15. Pour rejeter toute responsabilité de la notaire dans le préjudice des consorts, [G], l’arrêt retient que s’il apparaît, au vu de la pièce n° 11 produite par les consorts, [G], que les fonds ont transité par le compte du notaire et qu’il y est mentionné des affectations qui ne correspondaient pas à la destination prévue par l’acte de prêt, c’est à juste titre que la notaire répond qu’elle n’est pas responsable du fait que le dirigeant ait fait le choix de ne pas respecter son engagement contractuel et de consacrer les fonds prêtés à une autre utilisation que celle prévue dans l’acte.

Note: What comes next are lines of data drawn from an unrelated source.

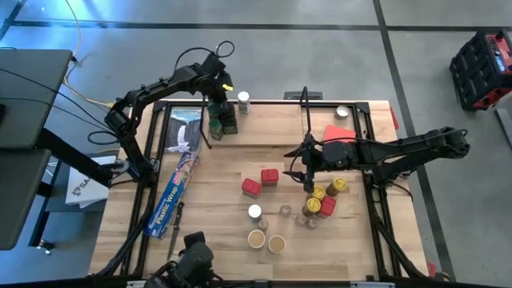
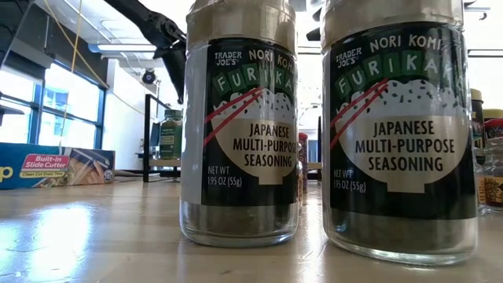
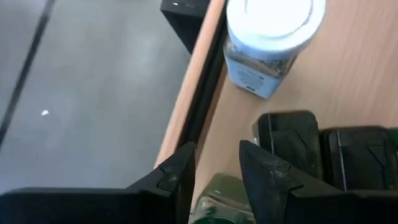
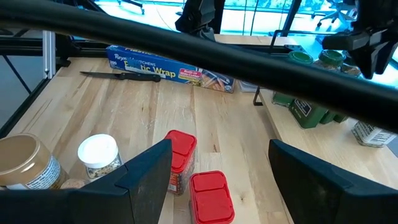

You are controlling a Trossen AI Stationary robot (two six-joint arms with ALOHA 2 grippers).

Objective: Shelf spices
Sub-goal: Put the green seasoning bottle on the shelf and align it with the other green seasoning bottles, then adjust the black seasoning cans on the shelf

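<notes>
My left gripper (image 3: 216, 177) is at the far left of the shelf (image 1: 272, 132), a light wooden board in a thin black wire frame. It is shut on a green-lidded spice jar (image 3: 214, 196). Two dark green jars (image 3: 289, 137) stand beside it, and a white-lidded jar (image 3: 267, 37) stands near the board's far edge. My right gripper (image 4: 217, 174) hangs open over the table's middle, above two red tins (image 4: 211, 193). More spices (image 1: 320, 200) stand on the table below it: yellow-, tan- and white-lidded jars and tiny clear jars. My left gripper has the green-lidded jar's upper part (image 3: 217, 186) pinched between its two fingers (image 3: 177, 174). The fingers slant down at it from the table's left. The gripper hides the jar's lower part, so I cannot tell whether it stands on the board.
A long blue plastic-wrap box (image 1: 178, 192) and a black knife (image 4: 118, 76) lie at the table's left. Two tan-lidded furikake jars (image 2: 240, 126) stand near the front edge, close to the low camera. A flat red card (image 1: 340, 132) lies on the shelf's right part.
</notes>
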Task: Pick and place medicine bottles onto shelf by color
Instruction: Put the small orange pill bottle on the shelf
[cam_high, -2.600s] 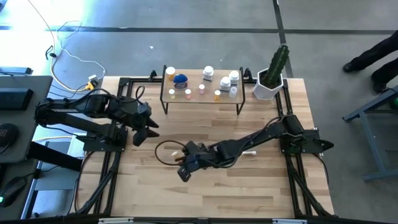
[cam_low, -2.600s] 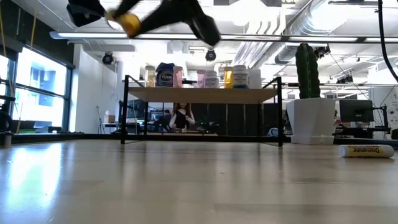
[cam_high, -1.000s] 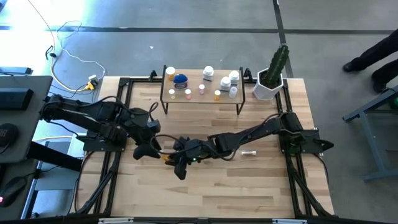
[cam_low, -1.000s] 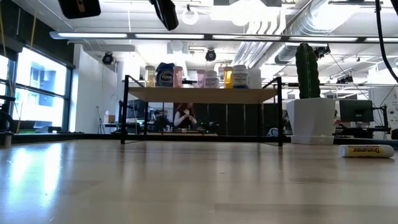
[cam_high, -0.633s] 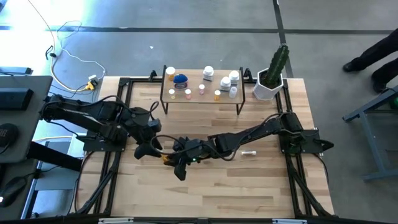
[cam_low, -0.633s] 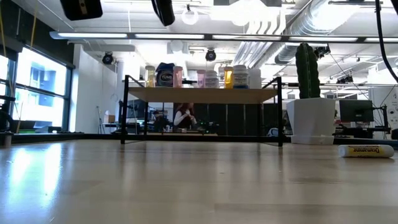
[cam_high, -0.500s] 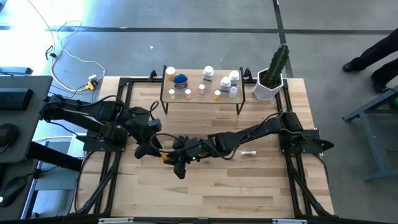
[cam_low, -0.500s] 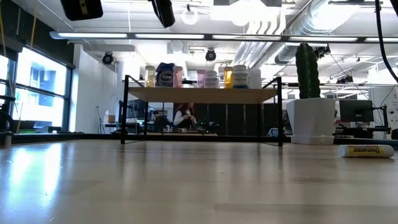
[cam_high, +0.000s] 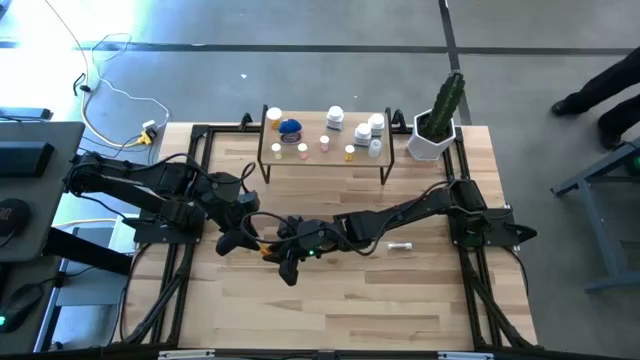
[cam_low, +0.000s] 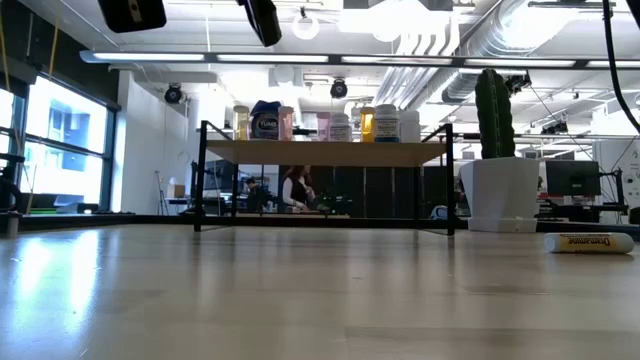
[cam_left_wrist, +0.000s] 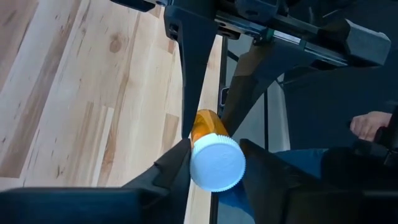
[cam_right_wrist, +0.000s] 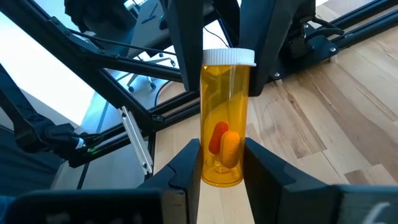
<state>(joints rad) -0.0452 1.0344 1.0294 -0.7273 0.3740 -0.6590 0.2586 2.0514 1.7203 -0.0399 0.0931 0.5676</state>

16. Il ajoute que, même si la notaire avait prévenu l’établissement bancaire, l’acte de prêt comportait une clause suivant laquelle il n’était pas tenu de vérifier l’emploi des fonds, vérification qui ressortait par conséquent de son pouvoir discrétionnaire de sorte que le lien de causalité entre la faute et le dommage apparaît purement hypothétique.
17. En statuant ainsi, par des motifs impropres à caractériser l’absence de lien de causalité entre les fautes commises par la notaire et le préjudice subi par celle des cautions qui n’était pas dirigeante des sociétés, la cour d’appel a violé le texte susvisé.
Mise hors de cause
18. En application de l’article 625 du code de procédure civile, il y a lieu de mettre hors de cause la Société générale, dont la présence n’est pas nécessaire devant la cour d’appel de renvoi.
PAR CES MOTIFS, et sans qu’il y ait lieu de statuer sur les autres griefs, la Cour :
CASSE ET ANNULE, mais seulement en ce qu’il rejette l’intégralité des demandes de M., [I], [G] ès qualités et de Mme, [G] contre M., [Y], ès qualités, l’arrêt rendu le 12 mars 2024, entre les parties, par la cour d’appel de Reims ;
Met hors de cause la Société générale ;
Remet, sur ce point, l’affaire et les parties dans l’état où elles se trouvaient avant cet arrêt et les renvoie devant la cour d’appel de Metz ;
Condamne M., [Y] ès qualités aux dépens ;
En application de l’article 700 du code de procédure civile, rejette la demande formée par la Société générale et par M., [Y] ès qualités et le condamne à payer à M., [I], [G] ès qualités et Mme, [G] la somme globale de 3 000 euros ;
Dit que sur les diligences du procureur général près la Cour de cassation, le présent arrêt sera transmis pour être transcrit en marge ou à la suite de l’arrêt cassé ;
Ainsi fait et jugé par la Cour de cassation, première chambre civile, et prononcé publiquement le vingt-cinq mars deux mille vingt-six par mise à disposition de l’arrêt au greffe de la Cour, les parties ayant été préalablement avisées dans les conditions prévues au deuxième alinéa de l’article 450 du code de procédure civile.